Each entry below is to be copied verbatim.

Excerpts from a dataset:
· · · · · · ·

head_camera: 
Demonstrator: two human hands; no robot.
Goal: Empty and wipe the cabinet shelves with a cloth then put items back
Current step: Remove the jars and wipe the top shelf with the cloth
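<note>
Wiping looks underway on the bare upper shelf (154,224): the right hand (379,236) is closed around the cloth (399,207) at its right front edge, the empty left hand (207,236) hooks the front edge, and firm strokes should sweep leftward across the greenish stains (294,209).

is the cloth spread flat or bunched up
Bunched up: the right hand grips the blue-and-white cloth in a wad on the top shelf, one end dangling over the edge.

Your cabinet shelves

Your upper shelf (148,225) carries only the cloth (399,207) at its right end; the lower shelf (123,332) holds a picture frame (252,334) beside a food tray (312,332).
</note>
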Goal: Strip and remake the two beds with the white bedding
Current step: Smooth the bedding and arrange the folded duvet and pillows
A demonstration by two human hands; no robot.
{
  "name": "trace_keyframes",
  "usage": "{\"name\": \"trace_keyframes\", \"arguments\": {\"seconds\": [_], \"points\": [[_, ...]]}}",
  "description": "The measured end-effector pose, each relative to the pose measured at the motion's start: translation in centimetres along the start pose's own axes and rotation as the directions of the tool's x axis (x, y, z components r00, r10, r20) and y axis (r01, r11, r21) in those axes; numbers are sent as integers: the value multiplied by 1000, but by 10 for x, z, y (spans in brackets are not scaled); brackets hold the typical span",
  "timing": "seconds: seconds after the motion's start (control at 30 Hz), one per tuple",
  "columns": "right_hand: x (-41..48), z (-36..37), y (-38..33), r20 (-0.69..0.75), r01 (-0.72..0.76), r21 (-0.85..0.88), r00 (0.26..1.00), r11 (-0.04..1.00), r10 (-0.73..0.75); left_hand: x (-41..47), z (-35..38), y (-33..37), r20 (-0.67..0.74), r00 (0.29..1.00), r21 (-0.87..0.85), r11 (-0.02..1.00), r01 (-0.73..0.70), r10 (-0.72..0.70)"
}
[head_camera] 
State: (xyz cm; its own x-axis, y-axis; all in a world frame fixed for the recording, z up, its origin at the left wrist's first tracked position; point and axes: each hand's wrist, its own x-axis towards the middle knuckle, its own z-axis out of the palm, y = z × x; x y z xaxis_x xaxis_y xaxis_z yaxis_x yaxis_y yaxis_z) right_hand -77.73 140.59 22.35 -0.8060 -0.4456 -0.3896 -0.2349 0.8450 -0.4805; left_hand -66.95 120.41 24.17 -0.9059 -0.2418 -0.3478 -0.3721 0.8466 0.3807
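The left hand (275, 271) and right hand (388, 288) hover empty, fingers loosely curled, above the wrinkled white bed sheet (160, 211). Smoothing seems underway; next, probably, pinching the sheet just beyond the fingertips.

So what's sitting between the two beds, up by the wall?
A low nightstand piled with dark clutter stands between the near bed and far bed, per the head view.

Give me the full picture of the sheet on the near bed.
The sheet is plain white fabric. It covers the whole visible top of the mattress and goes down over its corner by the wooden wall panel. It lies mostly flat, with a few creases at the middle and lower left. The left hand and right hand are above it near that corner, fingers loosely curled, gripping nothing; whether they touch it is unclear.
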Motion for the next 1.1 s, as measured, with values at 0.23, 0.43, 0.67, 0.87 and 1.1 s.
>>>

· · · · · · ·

:: REPLY ::
head_camera: 
Demonstrator: two human hands; no robot.
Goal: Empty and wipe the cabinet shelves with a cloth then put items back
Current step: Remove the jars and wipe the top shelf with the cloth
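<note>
Wiping looks underway on the bare upper shelf (154,224): the right hand (379,236) is closed around the cloth (399,207) at its right front edge, the empty left hand (207,236) hooks the front edge, and firm strokes should sweep leftward across the greenish stains (294,209).

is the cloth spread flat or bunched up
Bunched up: the right hand grips the blue-and-white cloth in a wad on the top shelf, one end dangling over the edge.

Your cabinet shelves

Your upper shelf (148,225) carries only the cloth (399,207) at its right end; the lower shelf (123,332) holds a picture frame (252,334) beside a food tray (312,332).
</note>
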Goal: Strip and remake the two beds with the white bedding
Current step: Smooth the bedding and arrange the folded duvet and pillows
A demonstration by two human hands; no robot.
{
  "name": "trace_keyframes",
  "usage": "{\"name\": \"trace_keyframes\", \"arguments\": {\"seconds\": [_], \"points\": [[_, ...]]}}",
  "description": "The measured end-effector pose, each relative to the pose measured at the motion's start: translation in centimetres along the start pose's own axes and rotation as the directions of the tool's x axis (x, y, z components r00, r10, r20) and y axis (r01, r11, r21) in those axes; numbers are sent as integers: the value multiplied by 1000, but by 10 for x, z, y (spans in brackets are not scaled); brackets hold the typical span",
  "timing": "seconds: seconds after the motion's start (control at 30 Hz), one per tuple",
  "columns": "right_hand: x (-41..48), z (-36..37), y (-38..33), r20 (-0.69..0.75), r01 (-0.72..0.76), r21 (-0.85..0.88), r00 (0.26..1.00), r11 (-0.04..1.00), r10 (-0.73..0.75); left_hand: x (-41..47), z (-35..38), y (-33..37), r20 (-0.67..0.74), r00 (0.29..1.00), r21 (-0.87..0.85), r11 (-0.02..1.00), r01 (-0.73..0.70), r10 (-0.72..0.70)"
}
[head_camera] 
State: (xyz cm; its own x-axis, y-axis; all in a world frame fixed for the recording, z up, its origin at the left wrist's first tracked position; point and axes: each hand's wrist, its own x-axis towards the middle knuckle, its own z-axis out of the palm, y = z × x; x y z xaxis_x xaxis_y xaxis_z yaxis_x yaxis_y yaxis_z) right_hand -77.73 140.59 22.35 -0.8060 -0.4456 -0.3896 -0.2349 0.8450 -0.4805; left_hand -66.95 120.41 24.17 -0.9059 -0.2418 -0.3478 -0.3721 0.8466 0.3807
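The left hand (275, 271) and right hand (388, 288) hover empty, fingers loosely curled, above the wrinkled white bed sheet (160, 211). Smoothing seems underway; next, probably, pinching the sheet just beyond the fingertips.

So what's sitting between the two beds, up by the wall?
A low nightstand piled with dark clutter stands between the near bed and far bed, per the head view.

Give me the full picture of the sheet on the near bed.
The sheet is plain white fabric. It covers the whole visible top of the mattress and goes down over its corner by the wooden wall panel. It lies mostly flat, with a few creases at the middle and lower left. The left hand and right hand are above it near that corner, fingers loosely curled, gripping nothing; whether they touch it is unclear.
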Motion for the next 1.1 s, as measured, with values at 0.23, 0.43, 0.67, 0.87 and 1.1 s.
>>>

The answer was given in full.